The brief and warmly harmonized Song of the Angel for soprano and solo violin is set further distance but works well. Petra: A Ritual Dream calls on the Greek poet Giorgios Seferis to help reinvent the transcendent (represented, in terms of music, by violin harmonics). George Mosley intones the text, backed by a small chorus, and the musical language fits a colourist grid that will be familiar to fans of Pärt and, in particular, Kancheli. Some of Tavener’s word setting is fairly dramatic (witness ‘Night without limit/your blood spreads white wings’ with its shimmering strings accompaniment, at 4'18"), and there is a folkloric slant to selected melodic lines.
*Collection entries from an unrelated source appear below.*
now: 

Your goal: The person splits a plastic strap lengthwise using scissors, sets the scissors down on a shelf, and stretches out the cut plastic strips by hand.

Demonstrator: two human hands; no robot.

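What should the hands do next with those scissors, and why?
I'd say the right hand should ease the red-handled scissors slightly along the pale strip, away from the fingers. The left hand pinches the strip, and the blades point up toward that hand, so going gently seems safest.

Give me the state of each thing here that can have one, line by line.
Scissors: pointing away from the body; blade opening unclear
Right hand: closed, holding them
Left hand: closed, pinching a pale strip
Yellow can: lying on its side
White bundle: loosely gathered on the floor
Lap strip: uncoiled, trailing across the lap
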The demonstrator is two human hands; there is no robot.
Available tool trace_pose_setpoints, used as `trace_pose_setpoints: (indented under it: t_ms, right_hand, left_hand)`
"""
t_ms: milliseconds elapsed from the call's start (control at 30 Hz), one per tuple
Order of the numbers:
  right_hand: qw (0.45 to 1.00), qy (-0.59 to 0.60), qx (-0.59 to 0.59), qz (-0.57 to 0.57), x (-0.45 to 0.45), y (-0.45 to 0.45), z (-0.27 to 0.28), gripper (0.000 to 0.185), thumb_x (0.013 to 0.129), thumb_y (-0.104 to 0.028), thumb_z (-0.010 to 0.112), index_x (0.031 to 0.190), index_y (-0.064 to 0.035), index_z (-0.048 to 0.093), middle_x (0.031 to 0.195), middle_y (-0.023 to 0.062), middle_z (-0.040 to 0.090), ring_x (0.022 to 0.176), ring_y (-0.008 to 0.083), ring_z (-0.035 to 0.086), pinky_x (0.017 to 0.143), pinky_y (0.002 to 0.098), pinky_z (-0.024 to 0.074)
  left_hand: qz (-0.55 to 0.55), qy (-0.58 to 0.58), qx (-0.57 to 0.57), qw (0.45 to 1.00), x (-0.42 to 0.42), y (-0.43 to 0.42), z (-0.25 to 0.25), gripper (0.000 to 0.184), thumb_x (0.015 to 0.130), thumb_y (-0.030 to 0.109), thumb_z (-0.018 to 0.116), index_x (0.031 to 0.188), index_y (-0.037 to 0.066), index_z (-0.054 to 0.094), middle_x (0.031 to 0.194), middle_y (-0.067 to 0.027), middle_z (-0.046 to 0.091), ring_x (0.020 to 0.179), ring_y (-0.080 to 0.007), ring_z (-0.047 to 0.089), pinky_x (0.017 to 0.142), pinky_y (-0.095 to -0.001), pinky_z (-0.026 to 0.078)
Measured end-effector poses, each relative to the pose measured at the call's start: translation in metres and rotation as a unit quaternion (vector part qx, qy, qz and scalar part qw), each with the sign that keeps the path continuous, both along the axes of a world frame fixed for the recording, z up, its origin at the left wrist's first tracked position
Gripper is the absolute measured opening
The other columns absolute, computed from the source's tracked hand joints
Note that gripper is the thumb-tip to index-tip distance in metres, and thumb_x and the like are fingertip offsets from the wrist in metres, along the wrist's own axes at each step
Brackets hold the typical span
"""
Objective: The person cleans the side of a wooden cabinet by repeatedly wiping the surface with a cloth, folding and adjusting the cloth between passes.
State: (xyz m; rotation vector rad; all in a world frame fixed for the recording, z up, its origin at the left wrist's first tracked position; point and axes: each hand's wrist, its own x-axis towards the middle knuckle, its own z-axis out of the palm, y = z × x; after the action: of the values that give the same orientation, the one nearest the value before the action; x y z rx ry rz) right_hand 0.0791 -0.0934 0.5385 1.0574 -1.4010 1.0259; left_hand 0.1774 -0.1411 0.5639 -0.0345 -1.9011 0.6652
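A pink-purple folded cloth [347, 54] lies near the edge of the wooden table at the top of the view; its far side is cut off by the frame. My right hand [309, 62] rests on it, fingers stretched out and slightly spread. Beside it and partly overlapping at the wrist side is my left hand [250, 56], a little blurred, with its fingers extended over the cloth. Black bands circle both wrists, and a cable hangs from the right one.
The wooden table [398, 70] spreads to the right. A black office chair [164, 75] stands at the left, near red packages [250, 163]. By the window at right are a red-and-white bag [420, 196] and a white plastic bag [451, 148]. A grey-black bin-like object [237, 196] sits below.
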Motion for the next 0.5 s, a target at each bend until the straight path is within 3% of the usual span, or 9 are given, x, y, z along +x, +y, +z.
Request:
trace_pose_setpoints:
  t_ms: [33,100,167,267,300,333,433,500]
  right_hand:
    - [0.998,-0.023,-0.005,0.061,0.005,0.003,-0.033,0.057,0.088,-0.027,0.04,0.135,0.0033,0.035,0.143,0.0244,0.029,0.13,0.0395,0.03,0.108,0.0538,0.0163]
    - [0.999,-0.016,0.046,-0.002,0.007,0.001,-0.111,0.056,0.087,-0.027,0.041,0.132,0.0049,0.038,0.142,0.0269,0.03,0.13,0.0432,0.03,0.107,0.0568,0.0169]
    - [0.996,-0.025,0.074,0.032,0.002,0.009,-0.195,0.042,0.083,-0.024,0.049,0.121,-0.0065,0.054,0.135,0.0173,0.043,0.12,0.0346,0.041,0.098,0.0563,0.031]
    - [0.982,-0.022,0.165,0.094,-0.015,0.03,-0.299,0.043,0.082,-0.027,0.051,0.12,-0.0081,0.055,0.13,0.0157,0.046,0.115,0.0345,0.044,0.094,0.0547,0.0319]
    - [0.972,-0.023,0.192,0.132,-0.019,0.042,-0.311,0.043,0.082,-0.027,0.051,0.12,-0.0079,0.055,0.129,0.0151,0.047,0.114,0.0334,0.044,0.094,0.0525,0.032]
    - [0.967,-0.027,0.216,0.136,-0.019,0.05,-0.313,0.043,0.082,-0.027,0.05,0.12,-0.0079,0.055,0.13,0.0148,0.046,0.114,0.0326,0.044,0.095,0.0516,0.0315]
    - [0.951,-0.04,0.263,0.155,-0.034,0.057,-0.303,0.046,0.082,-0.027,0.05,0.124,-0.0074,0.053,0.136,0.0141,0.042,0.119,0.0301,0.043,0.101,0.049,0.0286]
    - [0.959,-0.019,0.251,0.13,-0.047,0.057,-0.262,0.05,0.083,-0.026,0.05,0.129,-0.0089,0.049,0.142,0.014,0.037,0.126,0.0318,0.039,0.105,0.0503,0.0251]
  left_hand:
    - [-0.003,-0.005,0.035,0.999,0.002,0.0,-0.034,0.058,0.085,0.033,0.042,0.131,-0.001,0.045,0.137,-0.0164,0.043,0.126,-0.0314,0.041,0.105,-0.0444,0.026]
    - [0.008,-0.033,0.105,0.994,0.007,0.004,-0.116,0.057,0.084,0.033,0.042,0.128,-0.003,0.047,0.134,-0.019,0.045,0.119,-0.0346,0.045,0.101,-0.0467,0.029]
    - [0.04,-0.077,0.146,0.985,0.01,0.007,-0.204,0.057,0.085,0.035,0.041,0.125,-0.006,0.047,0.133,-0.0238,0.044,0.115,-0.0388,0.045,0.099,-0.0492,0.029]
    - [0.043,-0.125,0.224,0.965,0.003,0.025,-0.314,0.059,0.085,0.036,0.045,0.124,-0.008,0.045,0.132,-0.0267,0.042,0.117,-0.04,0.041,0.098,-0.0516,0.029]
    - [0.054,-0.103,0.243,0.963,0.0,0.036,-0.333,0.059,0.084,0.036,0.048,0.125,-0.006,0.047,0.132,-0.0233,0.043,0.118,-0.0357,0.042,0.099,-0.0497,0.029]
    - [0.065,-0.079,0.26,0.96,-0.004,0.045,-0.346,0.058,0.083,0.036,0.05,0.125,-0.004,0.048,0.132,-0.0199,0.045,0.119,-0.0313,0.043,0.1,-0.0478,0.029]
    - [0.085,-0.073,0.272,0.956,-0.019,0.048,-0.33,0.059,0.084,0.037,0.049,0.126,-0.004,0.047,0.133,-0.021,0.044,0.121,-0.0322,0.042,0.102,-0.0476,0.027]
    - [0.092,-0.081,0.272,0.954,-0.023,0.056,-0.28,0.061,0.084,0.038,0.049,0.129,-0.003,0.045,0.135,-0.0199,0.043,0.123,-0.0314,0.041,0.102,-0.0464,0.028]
Tavener’s Sappho: Lyrical Fragments (1981), the earliest work on the programme, is set for two sopranos with brief instrumental interludes between sections. Mysterious yet gripping, the Fragments owe something to Stravinsky (of, say, Apollo) whereas the last and longest piece on the disc – the Funeral Canticle for Tavener’s father – cradles its texts between disparate styles, from plainchant to a reassuring variation on the Bach-style chorale. Could this be the son holding the father’s hand, or vice versa? Whatever the unconscious subtext (if indeed there is any), Funeral Canticle strikes me as the most durable piece on a CD that, to quote Blake, seeks ‘Eternity in an hour’.